2 R. C. L., page 421, par. 20; Baltimore & Ohio R. R. Co. v. Boyd, 10 A. 315-318; Hitchins v. Mayor, 11 A. 826; Neff v. City of Cameron, 111 S.W. 1139, 1145.

The action of the court in reference to argument of the county attorney did not eradicate the error.

Brotherhood, etc., v. Trimm, 93 So. 533.

Gentlemen of the jury, take this rigmarole of instructions when you go out. This argument amounted to a disparagement of the instruction.

Winchester v. State, 163 Miss. 462, 142 So. 454.

A judge cannot be too careful and guarded in language and conduct in the presence of the jury, to avoid prejudice to either party.

Nelson v. State, 129 Miss. 288, 303, 92 So. 66.

Herbert Nunnery, Assistant Attorney-General, for the state.

Where there is a conflict of testimony this court will not disturb the verdict of the jury of the lower court.

Stewart v. State, 154 Miss. 858, 123 So. 891; Matthews v. State, 148 Miss. 696, 114 So. 816; Chandler v. State, 143 Miss. 312, 108 So. 273; Spike v. State, 120 Miss. 752, 83 So. 84; Wells v. State, 112 Miss. 71, 72 So. 859; Jackson v. State, 105 Miss. 782, 63 So. 269; Brown v. State, 103 Miss. 639, 60 So. 726.

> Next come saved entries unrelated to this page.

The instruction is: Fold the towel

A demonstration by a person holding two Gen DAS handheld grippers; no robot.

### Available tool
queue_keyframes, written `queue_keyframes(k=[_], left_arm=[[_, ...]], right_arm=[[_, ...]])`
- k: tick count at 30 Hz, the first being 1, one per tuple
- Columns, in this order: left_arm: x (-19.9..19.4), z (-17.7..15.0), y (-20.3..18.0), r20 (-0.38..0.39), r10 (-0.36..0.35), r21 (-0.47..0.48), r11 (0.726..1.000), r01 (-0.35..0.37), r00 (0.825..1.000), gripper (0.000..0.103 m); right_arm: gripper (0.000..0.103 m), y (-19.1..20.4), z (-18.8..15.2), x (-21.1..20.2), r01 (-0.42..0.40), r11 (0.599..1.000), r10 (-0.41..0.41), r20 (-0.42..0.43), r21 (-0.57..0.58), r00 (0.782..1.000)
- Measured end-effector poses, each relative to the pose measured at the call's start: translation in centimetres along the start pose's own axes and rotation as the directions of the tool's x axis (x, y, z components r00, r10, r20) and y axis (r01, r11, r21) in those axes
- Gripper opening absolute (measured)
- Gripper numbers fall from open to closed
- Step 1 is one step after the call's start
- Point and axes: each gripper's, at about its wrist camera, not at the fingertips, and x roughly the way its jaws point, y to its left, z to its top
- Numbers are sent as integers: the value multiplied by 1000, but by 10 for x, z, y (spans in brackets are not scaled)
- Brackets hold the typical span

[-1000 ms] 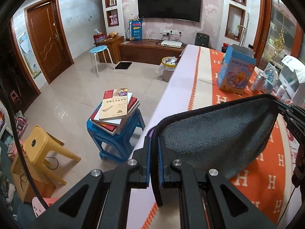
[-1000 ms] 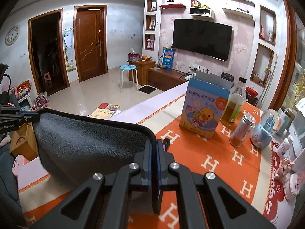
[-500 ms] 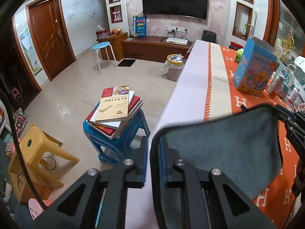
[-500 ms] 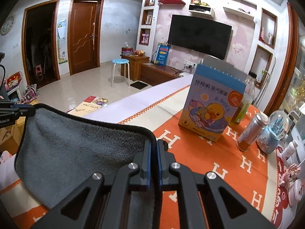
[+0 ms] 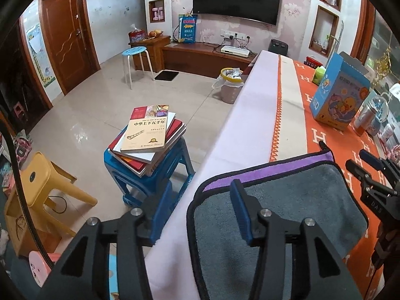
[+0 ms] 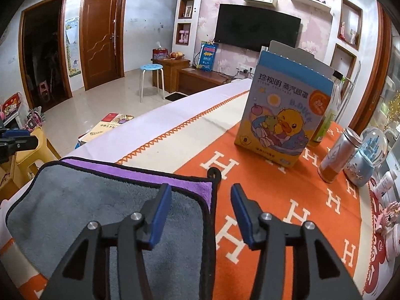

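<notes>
The towel (image 5: 287,200) lies folded flat on the table, grey side up with a black hem, and a purple strip of the lower layer shows along its far edge (image 6: 140,175). My left gripper (image 5: 200,202) is open over the towel's left far corner and holds nothing. My right gripper (image 6: 200,207) is open over the towel's right far corner (image 6: 208,187) and holds nothing. The right gripper also shows at the right edge of the left wrist view (image 5: 370,172).
An orange tablecloth with white H marks (image 6: 287,200) covers the table. A blue duck-print box (image 6: 282,117), a bottle, a metal can (image 6: 337,155) and a snow globe (image 6: 367,155) stand beyond the towel. Left of the table stand a blue stool with books (image 5: 150,135) and a yellow stool (image 5: 42,182).
Both grippers carried the towel's edge forward and down, laid it on the lower layer, then opened and let go. The towel now lies folded flat.
</notes>
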Motion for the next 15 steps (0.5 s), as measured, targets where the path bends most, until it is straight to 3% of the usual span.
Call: queue_keyframes(k=[6,10,15], left_arm=[[-2,-2,0,-14,12,2,1000,-12,1000,51],[-4,-5,0,-28,46,-11,999,-47,999,63],[-7,-6,2,-56,63,-53,996,-66,996,67]], right_arm=[[57,-2,0,-1,11,1000,-11,-3,13,1000],[57,-3,0,-6,18,1000,-18,3,22,1000],[66,-3,0,-14,26,999,-26,10,23,1000]])
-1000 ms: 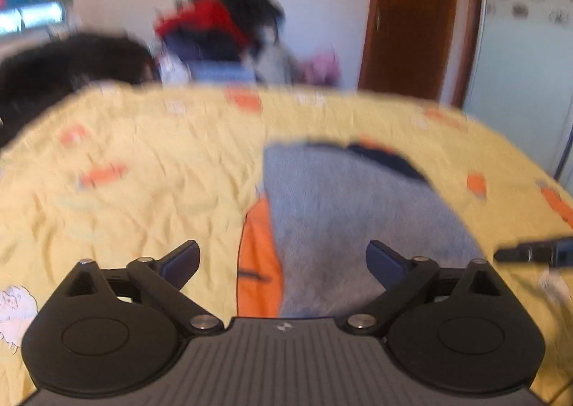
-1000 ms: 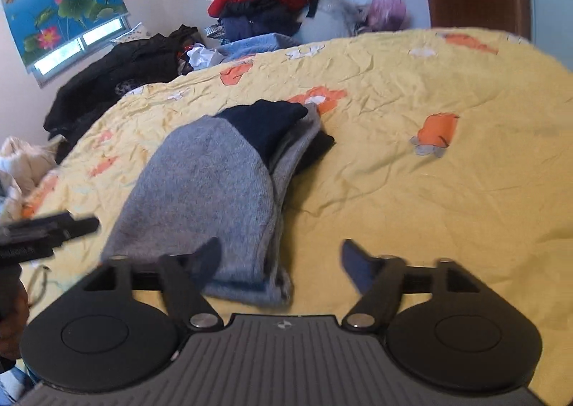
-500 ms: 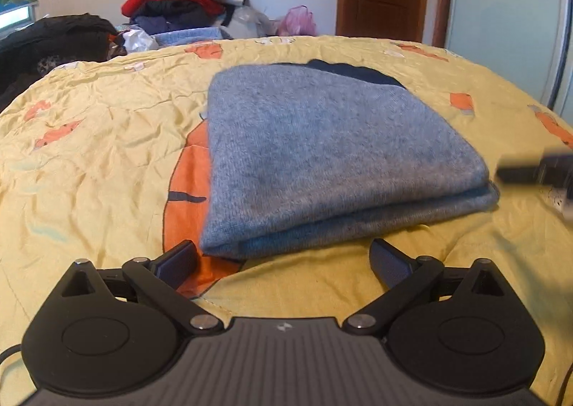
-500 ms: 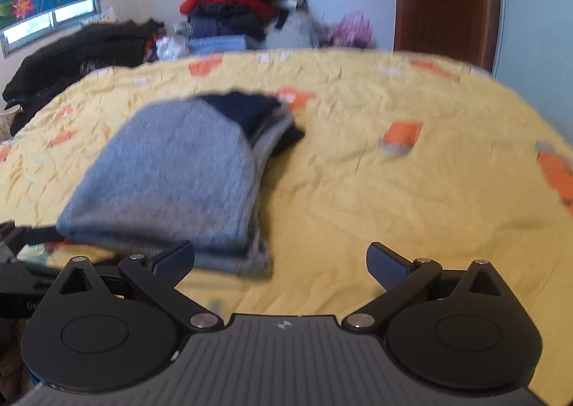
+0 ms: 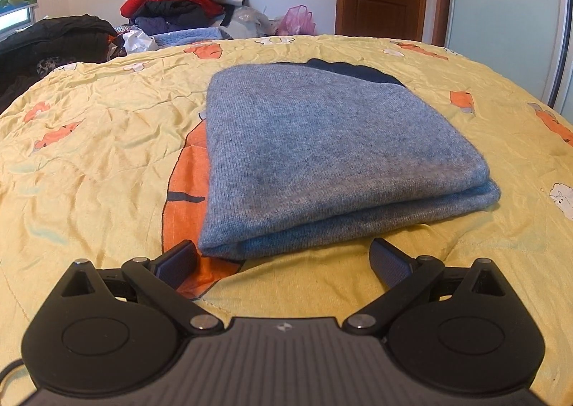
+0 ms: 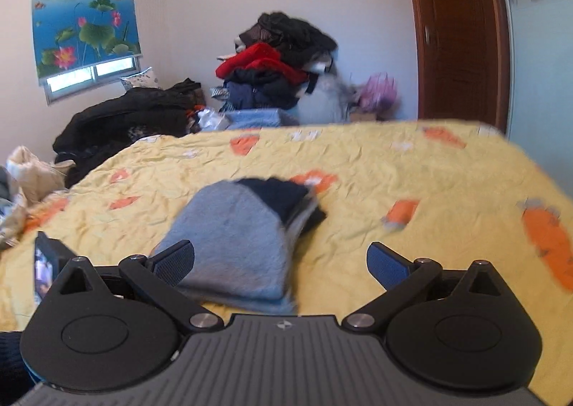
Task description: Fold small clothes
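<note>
A yellow bedspread (image 5: 107,162) carries the folded grey sweater (image 5: 322,155) near its middle. Left gripper (image 5: 284,261) and right gripper (image 6: 281,262) hang spread apart, empty. Press the layers flat; square the edges.

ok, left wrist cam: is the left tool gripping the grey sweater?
No. The left tool is open, both pads clear of the folded grey sweater, which lies flat on the yellow bedspread.

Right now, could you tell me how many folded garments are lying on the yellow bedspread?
1: a grey sweater folded in the middle of the bedspread, just ahead of both open grippers. Others may lie out of view.
</note>
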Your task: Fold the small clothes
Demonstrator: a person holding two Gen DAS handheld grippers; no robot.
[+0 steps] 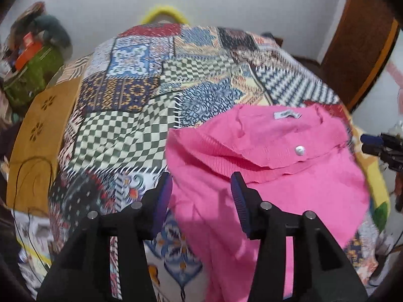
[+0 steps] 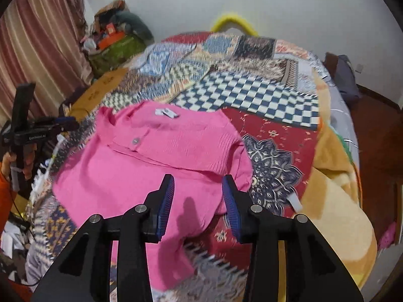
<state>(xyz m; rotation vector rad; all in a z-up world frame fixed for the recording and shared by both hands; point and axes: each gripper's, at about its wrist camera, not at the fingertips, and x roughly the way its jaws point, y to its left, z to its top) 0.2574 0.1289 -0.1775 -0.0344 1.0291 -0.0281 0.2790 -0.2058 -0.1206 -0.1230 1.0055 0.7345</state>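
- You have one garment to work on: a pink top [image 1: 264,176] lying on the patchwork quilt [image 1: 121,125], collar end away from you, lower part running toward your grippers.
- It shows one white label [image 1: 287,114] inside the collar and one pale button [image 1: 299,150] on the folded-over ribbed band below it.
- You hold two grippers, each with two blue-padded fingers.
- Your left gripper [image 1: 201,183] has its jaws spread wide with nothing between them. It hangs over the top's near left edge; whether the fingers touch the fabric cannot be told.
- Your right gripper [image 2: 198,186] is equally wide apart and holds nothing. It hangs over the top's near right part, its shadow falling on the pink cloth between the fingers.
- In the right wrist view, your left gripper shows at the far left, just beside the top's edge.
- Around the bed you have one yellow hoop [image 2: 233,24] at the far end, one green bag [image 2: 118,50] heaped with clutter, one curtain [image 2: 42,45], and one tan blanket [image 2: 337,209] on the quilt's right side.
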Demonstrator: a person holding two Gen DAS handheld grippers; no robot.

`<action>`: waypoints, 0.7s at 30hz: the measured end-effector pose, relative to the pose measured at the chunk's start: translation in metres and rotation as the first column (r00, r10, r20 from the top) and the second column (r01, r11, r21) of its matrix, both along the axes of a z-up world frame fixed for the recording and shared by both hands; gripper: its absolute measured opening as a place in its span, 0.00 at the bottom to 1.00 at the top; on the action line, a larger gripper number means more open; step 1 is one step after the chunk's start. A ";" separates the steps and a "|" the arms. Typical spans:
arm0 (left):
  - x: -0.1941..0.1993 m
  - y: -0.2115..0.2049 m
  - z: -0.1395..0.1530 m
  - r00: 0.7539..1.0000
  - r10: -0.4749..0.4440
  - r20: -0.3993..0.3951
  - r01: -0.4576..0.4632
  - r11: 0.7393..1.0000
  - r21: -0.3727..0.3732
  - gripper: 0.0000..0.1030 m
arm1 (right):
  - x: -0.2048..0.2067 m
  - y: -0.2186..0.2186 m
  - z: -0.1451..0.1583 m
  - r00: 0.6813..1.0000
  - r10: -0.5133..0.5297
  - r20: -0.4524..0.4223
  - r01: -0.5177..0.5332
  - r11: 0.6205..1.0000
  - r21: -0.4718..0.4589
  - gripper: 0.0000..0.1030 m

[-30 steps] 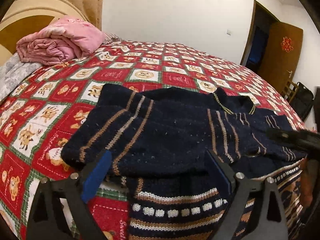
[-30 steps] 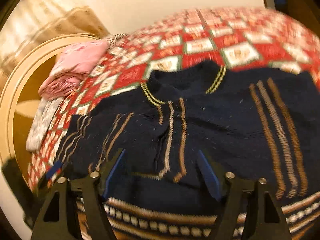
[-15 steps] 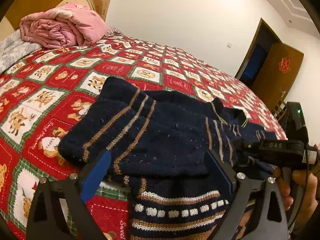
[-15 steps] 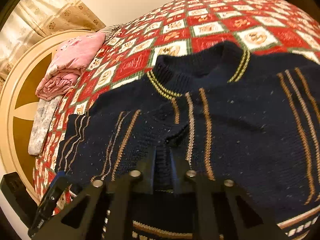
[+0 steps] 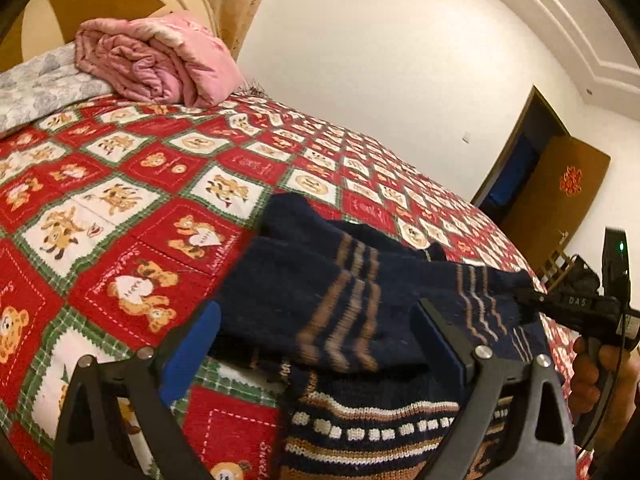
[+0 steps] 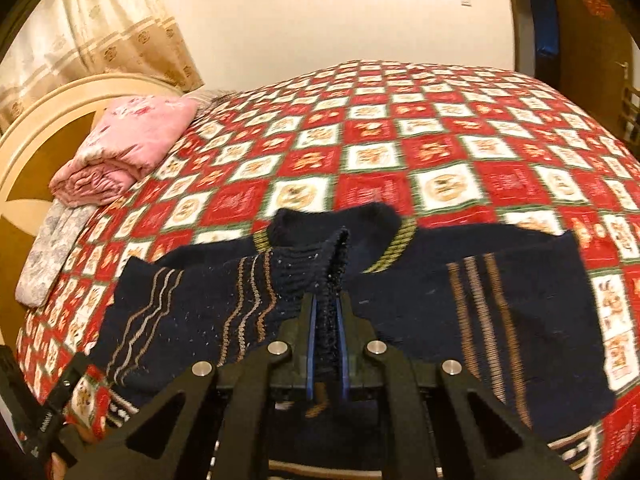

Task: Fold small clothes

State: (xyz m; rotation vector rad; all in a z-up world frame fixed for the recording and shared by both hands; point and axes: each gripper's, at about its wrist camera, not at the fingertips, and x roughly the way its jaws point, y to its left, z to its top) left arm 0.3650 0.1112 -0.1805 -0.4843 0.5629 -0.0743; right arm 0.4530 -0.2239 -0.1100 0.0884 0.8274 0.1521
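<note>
Navy knit sweater (image 6: 420,304) with tan stripes and a yellow-trimmed collar — lying mostly flat on the red teddy-bear bedspread (image 6: 380,140), one ribbed cuff (image 6: 320,272) bunched up off the body.

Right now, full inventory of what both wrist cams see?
sweater: 1, navy with tan stripes, spread on near side of bed
bedspread: 1, red/white/green bear check, covers bed
quilt: 1, pink, folded by headboard
pillow: 1, grey print, under quilt
headboard: 1, cream and brown
curtain: 1, beige
door: 1, brown, open, far right
left gripper: open, over sweater's sleeve
right gripper: shut on sweater's cuff
</note>
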 end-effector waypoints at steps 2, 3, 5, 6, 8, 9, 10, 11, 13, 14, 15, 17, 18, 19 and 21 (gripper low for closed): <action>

The proof in this case was such as authorized the trial judge to believe beyond a reasonable doubt that the dying declaration was admissible.

McLeod v. State, 92 So. 828; Early v. State, 91 So. 417.

A reasonable and sensible analysis of the argument of the county attorney simply means that there were a number of instructions before the jury, all having practically the same meaning, but stated in a different way and after properly analyzed they all ultimately mean practically the same thing, which is true in most criminal instructions where a number are given.

The prosecuting counsel was only giving his interpretation of the instructions and the defense counsel had like opportunity in his argument to the jury to give his version of the interpretation and regardless of what interpretation the prosecuting or defense counsel places upon the instructions, the jury is presumed to have read the instructions before returning a verdict.

OPINION

McGowen, J.

The appellant, Yarbrough, was tried and convicted of the murder of Willie Brooks, and was sentenced to the penitentiary for life.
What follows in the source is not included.